* _What is expected_: Below are some records; find each line that carries the word "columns" and copy it.

* _Entries taken from a collection_:
────────

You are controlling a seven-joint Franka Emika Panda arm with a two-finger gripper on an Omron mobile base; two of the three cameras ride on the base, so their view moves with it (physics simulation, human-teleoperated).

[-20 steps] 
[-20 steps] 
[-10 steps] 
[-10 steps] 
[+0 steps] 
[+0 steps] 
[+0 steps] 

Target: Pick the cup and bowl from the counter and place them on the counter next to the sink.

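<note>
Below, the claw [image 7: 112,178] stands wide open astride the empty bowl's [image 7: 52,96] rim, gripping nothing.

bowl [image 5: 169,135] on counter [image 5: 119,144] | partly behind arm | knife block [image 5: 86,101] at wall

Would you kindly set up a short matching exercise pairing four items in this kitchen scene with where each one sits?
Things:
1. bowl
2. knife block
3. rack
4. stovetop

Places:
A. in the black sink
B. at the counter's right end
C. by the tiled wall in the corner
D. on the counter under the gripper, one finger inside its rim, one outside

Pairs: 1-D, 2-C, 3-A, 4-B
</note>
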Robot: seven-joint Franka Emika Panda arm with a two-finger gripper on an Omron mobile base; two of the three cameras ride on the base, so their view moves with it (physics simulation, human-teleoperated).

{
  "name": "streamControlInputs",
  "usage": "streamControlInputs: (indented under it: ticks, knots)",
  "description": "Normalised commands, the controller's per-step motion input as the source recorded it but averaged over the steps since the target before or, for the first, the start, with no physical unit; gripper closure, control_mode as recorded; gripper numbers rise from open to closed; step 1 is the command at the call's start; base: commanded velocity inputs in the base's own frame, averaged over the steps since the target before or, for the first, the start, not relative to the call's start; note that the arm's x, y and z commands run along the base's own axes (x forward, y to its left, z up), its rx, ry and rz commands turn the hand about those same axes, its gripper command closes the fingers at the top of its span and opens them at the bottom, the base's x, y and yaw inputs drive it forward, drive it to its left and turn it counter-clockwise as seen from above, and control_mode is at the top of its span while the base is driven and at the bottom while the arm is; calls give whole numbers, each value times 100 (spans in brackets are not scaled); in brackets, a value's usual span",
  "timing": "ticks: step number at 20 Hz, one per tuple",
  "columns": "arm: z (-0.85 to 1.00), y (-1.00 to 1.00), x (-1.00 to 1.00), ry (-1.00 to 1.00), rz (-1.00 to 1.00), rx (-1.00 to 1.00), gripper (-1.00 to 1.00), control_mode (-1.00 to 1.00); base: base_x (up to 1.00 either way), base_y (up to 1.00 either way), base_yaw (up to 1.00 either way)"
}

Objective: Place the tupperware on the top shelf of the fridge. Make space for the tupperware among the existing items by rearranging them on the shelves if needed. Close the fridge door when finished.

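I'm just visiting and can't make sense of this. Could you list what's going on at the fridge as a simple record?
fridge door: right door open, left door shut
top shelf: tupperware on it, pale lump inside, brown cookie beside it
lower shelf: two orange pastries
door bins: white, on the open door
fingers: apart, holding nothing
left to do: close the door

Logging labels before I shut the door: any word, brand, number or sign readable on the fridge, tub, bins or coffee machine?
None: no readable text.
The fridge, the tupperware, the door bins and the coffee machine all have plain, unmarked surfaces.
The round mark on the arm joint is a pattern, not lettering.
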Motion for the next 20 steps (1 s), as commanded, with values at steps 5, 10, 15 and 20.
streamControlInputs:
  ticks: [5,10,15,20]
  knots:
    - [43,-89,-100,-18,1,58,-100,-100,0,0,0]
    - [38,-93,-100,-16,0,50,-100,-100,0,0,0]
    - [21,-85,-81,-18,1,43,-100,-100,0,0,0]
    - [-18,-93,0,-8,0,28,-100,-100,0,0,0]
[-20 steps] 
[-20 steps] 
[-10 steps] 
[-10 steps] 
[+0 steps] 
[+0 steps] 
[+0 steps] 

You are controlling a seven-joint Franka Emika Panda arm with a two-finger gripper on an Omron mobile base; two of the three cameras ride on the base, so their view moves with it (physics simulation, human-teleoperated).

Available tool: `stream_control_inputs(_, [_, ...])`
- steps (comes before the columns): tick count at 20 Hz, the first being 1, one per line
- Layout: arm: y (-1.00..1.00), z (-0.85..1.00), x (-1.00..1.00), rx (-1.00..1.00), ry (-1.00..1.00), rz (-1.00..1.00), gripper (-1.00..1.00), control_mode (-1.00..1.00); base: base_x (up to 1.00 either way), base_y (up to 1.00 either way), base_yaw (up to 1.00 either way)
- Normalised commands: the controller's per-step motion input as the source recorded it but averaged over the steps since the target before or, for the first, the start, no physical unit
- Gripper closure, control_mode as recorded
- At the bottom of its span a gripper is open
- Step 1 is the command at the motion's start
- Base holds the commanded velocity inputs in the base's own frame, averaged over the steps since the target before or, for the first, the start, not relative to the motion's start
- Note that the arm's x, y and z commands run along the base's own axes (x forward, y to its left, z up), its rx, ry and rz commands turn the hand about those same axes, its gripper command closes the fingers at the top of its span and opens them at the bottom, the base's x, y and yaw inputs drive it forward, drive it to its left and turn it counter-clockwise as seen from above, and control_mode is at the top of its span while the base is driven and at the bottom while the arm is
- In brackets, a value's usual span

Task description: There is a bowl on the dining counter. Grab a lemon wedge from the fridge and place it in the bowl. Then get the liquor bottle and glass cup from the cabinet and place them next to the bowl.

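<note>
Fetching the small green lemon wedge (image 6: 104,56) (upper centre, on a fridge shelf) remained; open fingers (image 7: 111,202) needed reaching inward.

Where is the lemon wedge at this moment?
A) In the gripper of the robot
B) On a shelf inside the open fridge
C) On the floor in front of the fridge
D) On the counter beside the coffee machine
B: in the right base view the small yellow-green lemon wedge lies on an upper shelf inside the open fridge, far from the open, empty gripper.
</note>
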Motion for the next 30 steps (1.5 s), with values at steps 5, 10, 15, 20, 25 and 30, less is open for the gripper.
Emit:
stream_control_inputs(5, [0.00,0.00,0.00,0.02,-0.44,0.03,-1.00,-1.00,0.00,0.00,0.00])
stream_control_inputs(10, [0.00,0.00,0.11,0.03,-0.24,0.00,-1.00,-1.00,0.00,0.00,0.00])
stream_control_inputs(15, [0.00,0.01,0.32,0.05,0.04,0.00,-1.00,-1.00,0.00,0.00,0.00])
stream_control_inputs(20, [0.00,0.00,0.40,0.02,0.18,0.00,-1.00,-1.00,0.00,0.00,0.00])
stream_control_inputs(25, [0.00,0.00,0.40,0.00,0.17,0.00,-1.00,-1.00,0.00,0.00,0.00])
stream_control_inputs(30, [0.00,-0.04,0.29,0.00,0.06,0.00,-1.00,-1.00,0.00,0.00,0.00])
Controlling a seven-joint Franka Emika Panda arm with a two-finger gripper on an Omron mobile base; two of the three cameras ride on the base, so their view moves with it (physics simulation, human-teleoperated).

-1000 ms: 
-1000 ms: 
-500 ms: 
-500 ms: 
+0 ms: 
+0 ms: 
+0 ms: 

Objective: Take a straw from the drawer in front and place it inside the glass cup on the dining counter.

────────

* _Response to this exercise_:
  "columns": "arm: z (-0.85 to 1.00), y (-1.00 to 1.00), x (-1.00 to 1.00), ry (-1.00 to 1.00), rz (-1.00 to 1.00), rx (-1.00 to 1.00), gripper (-1.00 to 1.00), control_mode (-1.00 to 1.00); base: base_x (up to 1.00 either way), base_y (up to 1.00 either way), base_yaw (up to 1.00 either way)"
- steps (comes before the columns): tick count at 20 Hz, the first being 1, one per line

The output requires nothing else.